▶ [What is required]
Print, exactly as they appear, only the lines from the line that contains "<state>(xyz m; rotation" through the end of the listing.
[Source material — start]
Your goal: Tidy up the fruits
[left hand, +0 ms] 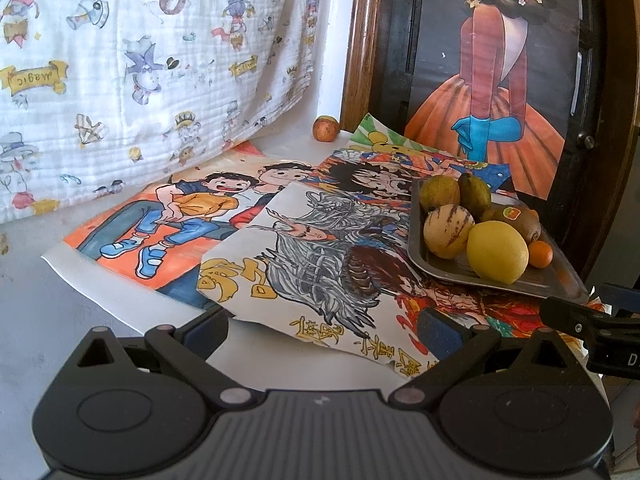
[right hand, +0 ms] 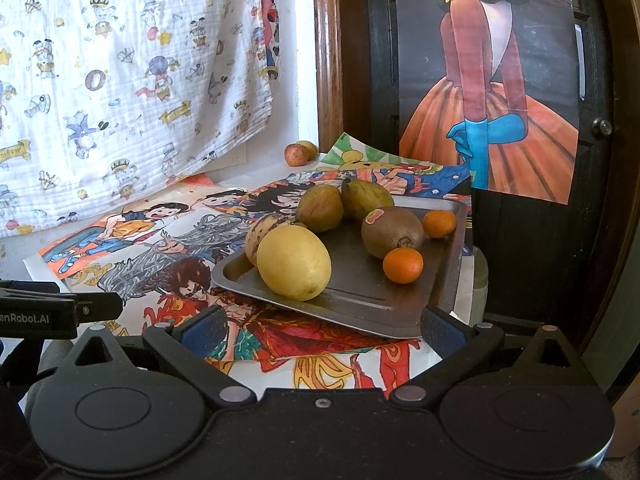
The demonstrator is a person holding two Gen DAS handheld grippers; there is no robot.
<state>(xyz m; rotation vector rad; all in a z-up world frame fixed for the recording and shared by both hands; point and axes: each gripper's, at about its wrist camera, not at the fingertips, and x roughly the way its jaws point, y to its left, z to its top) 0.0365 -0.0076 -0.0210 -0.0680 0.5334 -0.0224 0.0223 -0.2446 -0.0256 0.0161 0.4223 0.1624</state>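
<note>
Both grippers, left (left hand: 322,332) and right (right hand: 322,330), jaws apart, holding nothing. Tray (right hand: 360,300) at 12 o'clock of the right gripper holds lemon (right hand: 294,266), kiwi (right hand: 392,232), tangerines. Loose apple (left hand: 325,129) on the counter, 12 o'clock, far back.

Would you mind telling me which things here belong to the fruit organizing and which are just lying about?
Job: metal tray; on it a lemon, kiwi, two pears, two small oranges, striped melon; loose fruit at the back.
Lying about: drawings, poster, printed cloth.
</note>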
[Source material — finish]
▶ [Result below]
<state>(xyz m; rotation vector rad; all in a z-up world frame fixed for the recording and shared by both hands; point and axes: each gripper's, at about its wrist camera, not at the fingertips, and x roughly the way its jaws point, y to its left, z to its top) 0.0365 -0.0076 -0.0210 -0.0680 0.5334 -0.0224 0.0223 -0.2446 -0.0256 0.0161 0.4223 0.1624</state>
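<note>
Both grippers, left (left hand: 322,332) and right (right hand: 322,330), jaws apart, holding nothing. Tray (right hand: 360,300) at 12 o'clock of the right gripper holds lemon (right hand: 294,266), kiwi (right hand: 392,232), tangerines. Loose apple (left hand: 325,129) on the counter, 12 o'clock, far back.

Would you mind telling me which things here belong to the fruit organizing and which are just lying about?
Job: metal tray; on it a lemon, kiwi, two pears, two small oranges, striped melon; loose fruit at the back.
Lying about: drawings, poster, printed cloth.
</note>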

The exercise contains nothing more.